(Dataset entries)

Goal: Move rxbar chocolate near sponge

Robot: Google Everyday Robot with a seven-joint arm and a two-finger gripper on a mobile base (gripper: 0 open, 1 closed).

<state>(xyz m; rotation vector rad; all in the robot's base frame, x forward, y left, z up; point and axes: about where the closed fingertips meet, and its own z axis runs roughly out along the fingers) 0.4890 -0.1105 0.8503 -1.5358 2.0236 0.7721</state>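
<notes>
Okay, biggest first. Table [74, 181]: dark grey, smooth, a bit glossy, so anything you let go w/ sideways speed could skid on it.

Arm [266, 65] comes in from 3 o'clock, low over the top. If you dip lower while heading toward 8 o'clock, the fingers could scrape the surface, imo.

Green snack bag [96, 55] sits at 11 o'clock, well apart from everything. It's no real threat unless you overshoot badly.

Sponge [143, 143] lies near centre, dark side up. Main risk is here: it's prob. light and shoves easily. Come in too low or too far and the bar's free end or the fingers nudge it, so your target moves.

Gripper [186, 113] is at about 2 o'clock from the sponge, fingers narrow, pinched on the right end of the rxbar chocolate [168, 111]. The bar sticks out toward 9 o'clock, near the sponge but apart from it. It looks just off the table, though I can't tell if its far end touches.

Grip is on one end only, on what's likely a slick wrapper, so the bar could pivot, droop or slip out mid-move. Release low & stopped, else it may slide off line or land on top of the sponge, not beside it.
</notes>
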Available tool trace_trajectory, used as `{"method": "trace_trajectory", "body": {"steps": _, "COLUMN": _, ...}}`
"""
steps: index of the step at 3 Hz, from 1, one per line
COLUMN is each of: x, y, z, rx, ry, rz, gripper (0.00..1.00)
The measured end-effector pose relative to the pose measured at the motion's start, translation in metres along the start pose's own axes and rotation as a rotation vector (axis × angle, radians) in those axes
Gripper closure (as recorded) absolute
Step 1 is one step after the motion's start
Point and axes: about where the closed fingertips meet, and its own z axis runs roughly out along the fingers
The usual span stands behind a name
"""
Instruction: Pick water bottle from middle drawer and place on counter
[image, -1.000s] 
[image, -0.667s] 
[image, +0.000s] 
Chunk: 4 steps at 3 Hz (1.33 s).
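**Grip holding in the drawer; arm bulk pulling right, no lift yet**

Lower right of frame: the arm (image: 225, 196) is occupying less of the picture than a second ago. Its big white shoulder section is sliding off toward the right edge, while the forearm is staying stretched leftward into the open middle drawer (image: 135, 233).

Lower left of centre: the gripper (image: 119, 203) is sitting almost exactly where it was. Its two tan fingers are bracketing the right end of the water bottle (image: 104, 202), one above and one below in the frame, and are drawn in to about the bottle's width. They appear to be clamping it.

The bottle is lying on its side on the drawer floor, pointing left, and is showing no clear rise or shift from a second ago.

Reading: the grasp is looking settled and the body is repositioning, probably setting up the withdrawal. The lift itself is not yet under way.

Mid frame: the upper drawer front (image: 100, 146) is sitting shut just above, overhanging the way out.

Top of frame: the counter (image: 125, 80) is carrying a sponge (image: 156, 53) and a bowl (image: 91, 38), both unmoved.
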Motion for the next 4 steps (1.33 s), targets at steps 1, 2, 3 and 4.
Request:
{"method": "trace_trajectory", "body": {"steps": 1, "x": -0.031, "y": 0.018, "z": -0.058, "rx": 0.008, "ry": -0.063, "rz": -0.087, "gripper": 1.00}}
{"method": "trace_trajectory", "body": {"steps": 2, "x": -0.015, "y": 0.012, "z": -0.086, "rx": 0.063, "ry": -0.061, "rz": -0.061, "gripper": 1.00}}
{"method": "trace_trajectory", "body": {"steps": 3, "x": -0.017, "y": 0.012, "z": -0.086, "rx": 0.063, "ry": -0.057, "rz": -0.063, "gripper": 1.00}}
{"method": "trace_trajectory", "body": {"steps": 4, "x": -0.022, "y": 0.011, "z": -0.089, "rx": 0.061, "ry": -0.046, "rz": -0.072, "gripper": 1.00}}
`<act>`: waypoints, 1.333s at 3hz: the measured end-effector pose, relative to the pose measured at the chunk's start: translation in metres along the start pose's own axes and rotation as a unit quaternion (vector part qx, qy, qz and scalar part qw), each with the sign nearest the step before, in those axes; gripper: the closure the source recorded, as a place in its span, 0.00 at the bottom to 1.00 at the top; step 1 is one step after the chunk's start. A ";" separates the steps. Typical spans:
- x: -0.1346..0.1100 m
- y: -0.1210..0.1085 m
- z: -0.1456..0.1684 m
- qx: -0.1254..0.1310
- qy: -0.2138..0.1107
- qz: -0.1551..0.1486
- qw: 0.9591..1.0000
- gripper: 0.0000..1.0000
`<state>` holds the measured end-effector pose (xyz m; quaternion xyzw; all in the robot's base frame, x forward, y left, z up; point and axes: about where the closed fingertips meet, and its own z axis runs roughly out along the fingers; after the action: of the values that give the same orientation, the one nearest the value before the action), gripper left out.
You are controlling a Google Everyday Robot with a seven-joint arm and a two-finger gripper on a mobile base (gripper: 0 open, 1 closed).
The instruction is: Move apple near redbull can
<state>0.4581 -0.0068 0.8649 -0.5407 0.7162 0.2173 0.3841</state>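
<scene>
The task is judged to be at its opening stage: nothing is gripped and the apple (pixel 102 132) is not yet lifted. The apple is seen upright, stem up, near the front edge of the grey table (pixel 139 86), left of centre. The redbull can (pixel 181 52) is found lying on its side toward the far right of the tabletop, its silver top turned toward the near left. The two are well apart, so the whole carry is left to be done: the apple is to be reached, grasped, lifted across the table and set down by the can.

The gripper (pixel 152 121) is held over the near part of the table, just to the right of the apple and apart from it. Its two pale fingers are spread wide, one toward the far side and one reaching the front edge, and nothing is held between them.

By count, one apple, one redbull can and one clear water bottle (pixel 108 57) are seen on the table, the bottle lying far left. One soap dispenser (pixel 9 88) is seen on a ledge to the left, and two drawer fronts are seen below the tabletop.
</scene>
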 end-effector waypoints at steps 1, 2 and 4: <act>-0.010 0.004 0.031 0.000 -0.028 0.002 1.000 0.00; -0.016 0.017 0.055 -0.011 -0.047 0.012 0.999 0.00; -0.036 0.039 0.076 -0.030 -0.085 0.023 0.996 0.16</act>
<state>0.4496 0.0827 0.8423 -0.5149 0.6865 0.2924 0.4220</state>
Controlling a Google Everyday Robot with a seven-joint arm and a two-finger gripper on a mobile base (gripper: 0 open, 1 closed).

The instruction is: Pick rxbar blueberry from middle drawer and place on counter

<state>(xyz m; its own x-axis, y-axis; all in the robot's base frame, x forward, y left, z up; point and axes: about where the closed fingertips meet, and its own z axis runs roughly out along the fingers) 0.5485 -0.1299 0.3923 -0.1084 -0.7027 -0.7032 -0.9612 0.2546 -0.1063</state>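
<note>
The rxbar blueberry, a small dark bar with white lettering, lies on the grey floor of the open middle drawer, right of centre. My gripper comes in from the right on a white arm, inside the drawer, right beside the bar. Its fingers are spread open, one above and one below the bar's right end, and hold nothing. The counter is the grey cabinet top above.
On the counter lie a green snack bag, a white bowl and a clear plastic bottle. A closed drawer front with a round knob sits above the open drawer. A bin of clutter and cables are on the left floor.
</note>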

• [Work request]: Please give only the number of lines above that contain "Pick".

• [Result of this task]: 2